Publications

DCN Responds to the Care Act Guidance consultation

The District Councils’ Network has submitted a response to the government on its consultation regarding the Guidance for the Care Act. Our response sets out the role district councils play in health and wellbeing more widely, as well as specifically in regards to housing. We give examples of positive two-tier working and set out the areas we would like further clarification from government.

The response can be read in full here: Care Act Guidance Final Consultation Response

Localisation of Council Tax Support Survey- July 2014

The DCN have conducted a follow-up to the survey produced in partnership with the Society of District Council Treasurers (SDCT) in September 2013 on Local Council Tax Support Schemes (LCTS) at English District Councils. This survey examines changes made by Districts to their 2014/15 schemes, collection rates and parish grants.

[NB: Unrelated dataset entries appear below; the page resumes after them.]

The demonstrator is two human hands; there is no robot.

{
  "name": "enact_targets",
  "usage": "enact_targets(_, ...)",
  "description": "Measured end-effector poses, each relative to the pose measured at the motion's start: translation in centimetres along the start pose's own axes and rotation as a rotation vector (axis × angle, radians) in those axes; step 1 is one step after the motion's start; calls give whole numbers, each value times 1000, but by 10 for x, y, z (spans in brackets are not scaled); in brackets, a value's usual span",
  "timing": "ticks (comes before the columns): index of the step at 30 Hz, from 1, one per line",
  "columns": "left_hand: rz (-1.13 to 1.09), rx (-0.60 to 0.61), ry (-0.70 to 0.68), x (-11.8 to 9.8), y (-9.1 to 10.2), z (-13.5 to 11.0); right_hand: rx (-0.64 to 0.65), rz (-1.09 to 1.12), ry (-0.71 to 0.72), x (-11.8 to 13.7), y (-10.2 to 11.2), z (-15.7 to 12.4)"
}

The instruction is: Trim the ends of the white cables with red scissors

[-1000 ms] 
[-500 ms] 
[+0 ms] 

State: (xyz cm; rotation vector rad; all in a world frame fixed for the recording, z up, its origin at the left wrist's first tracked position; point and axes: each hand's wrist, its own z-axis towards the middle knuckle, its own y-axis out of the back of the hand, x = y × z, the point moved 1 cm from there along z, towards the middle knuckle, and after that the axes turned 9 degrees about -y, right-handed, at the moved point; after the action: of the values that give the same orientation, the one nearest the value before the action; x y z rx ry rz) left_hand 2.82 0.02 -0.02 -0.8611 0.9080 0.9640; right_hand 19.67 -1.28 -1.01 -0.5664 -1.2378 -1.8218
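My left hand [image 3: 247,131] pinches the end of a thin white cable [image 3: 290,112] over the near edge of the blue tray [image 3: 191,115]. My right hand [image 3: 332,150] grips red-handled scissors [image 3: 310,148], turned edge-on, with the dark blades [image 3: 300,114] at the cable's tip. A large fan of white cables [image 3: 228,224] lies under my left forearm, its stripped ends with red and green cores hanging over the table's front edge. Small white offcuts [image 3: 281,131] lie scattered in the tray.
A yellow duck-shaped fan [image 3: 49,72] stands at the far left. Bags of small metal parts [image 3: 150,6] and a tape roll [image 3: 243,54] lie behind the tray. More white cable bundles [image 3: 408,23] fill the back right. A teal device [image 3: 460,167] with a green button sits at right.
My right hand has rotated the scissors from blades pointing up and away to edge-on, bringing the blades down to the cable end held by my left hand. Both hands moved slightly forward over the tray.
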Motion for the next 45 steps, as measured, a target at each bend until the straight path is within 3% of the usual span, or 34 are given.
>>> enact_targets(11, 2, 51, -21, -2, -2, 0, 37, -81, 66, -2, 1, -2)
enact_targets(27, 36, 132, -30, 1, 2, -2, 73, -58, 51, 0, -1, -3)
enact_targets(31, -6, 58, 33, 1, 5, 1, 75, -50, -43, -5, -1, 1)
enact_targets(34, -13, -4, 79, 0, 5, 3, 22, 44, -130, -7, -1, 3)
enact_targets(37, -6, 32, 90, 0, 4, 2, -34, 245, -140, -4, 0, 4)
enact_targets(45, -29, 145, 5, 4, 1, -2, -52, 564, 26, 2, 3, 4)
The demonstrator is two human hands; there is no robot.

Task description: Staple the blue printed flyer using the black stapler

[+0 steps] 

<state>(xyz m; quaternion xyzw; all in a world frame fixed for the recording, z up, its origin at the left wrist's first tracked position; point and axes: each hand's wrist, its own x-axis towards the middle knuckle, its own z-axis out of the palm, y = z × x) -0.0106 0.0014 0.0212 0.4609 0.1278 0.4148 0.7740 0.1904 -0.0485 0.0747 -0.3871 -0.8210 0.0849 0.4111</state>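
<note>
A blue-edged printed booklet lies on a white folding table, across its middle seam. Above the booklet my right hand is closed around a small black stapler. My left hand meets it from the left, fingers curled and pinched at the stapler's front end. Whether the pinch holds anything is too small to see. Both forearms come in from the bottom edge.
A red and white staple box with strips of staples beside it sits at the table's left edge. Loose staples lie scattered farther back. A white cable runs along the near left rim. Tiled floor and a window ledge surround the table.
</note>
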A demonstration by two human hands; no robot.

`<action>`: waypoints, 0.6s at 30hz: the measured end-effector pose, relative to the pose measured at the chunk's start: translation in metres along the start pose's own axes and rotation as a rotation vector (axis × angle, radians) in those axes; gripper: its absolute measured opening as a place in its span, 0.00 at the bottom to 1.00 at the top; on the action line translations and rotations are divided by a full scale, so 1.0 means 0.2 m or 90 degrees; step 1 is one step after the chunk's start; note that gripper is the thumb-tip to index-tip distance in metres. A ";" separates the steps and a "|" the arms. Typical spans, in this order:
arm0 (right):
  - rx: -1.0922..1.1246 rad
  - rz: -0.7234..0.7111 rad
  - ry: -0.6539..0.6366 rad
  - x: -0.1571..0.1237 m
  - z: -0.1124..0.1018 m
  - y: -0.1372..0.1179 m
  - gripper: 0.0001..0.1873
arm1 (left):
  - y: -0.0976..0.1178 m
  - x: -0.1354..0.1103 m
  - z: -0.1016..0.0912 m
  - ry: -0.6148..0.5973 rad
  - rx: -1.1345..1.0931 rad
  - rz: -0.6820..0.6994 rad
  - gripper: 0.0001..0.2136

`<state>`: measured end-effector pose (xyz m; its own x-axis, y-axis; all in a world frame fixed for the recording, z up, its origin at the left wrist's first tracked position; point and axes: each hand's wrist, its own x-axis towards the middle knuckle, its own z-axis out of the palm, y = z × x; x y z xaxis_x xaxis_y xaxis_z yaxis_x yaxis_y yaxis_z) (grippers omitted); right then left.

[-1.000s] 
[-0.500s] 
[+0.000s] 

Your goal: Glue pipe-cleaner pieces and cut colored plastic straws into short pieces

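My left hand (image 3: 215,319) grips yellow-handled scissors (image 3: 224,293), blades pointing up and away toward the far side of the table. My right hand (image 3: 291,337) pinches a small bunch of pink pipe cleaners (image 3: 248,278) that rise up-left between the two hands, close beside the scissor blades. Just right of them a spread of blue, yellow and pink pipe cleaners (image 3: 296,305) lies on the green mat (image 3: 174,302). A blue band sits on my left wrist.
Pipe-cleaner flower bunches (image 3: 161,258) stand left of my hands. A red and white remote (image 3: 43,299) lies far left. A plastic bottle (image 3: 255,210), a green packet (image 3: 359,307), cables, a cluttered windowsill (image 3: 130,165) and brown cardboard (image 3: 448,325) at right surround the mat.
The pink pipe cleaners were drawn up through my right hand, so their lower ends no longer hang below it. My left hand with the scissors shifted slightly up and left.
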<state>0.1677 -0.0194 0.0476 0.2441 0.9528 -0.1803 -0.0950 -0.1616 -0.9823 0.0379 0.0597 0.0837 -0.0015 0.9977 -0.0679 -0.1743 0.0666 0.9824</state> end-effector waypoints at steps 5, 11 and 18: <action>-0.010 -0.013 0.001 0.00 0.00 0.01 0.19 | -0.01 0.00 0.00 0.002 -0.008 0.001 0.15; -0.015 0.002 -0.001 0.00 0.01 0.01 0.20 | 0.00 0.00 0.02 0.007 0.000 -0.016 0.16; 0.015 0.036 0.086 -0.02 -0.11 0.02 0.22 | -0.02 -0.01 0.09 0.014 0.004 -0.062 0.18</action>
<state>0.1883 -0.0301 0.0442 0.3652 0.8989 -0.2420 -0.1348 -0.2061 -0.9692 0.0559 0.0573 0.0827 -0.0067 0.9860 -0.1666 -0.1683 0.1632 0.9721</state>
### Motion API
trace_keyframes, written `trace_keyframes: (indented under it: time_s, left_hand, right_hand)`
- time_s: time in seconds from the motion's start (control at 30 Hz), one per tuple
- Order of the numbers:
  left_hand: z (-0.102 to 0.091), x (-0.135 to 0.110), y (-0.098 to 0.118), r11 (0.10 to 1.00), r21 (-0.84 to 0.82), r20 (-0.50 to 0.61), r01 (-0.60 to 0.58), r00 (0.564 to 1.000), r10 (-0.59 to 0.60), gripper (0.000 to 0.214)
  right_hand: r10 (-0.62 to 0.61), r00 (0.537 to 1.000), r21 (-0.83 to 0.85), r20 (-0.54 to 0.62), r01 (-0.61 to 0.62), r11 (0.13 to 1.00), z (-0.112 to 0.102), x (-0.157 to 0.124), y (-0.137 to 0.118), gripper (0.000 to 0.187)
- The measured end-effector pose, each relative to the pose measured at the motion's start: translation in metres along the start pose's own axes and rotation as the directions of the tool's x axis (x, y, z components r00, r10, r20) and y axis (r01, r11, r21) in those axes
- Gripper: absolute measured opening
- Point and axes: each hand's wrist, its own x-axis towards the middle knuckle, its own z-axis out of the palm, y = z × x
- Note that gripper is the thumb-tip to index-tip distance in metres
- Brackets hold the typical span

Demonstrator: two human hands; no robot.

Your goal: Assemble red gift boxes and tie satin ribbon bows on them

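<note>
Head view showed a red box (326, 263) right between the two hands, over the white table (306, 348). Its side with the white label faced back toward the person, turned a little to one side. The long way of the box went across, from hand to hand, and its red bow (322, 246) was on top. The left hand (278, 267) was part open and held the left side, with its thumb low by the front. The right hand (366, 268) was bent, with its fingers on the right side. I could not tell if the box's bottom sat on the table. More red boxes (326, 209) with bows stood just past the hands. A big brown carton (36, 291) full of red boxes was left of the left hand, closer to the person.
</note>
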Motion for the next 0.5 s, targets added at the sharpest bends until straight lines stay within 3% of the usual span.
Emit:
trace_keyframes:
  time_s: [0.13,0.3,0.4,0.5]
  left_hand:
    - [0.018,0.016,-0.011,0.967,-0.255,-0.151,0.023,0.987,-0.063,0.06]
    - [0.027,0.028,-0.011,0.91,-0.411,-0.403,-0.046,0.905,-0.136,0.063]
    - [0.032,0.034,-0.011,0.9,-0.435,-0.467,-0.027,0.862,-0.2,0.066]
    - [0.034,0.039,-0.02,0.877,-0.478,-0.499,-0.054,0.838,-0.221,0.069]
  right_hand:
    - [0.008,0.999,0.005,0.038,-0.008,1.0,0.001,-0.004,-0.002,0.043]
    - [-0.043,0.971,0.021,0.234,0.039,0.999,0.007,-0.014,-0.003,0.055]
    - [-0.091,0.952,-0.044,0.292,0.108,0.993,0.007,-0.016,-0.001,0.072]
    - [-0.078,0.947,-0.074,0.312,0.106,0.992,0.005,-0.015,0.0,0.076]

The survey demonstrates a positive picture for District Councils; with collection rates appearing not be impacted by the introduction of local schemes. The majority of districts are not currently planning to make major technical changes going forward.

See below for a copy of the survey and a summary note on the results.

DCN Local Council Tax Support Schemes- Survey July 2014

DCN Local Council Tax Support Survey Summary

DCN Responds to DCLG Consultation on Combined Authorities and Economic Prosperity Boards

The DCN has responded to the DCLG consultation on combined authorities and economic prosperity boards. We have set out our support for all the government’s proposals except the proposal to legislate for scrutiny arrangements, which we deem excessive and lacking in evidence.

You can read the submission in full here:

DCN Response to DCLG Consultation on combined authorities and economic prosperity boards

The District Councils’ Network publishes its Manifesto

Press release

The District Councils’ Network today publishes its Manifesto. It sets out the key policies for which the district councils would like support from the political parties in their general election manifestos. The Manifesto sets out the essential work that district councils perform and proposes ways we can help an incoming government do more for less.

Cllr Neil Clarke, Chairman of the District Councils’ Network said: “District Councils, local, efficient and close to our localities, are Key Strategic partners for any Government and continue to be ready to deliver any future Government’s local agenda which supports and grows the communities we serve. The District Councils’ Network wants to take the opportunity to positively contribute to future Local Government policy and our Manifesto sets out our offer to whoever forms the next government.

The manifesto was built with cross party support and input and covers all the major areas of political interest – financial efficiency, jobs, housing, health and welfare reform. We believe there is a big job to be done in further enhancing the recovery within our communities and firmly believe that District Councils, are best placed to deliver in partnership with both our communities and local partners within the public, voluntary and private sector. ”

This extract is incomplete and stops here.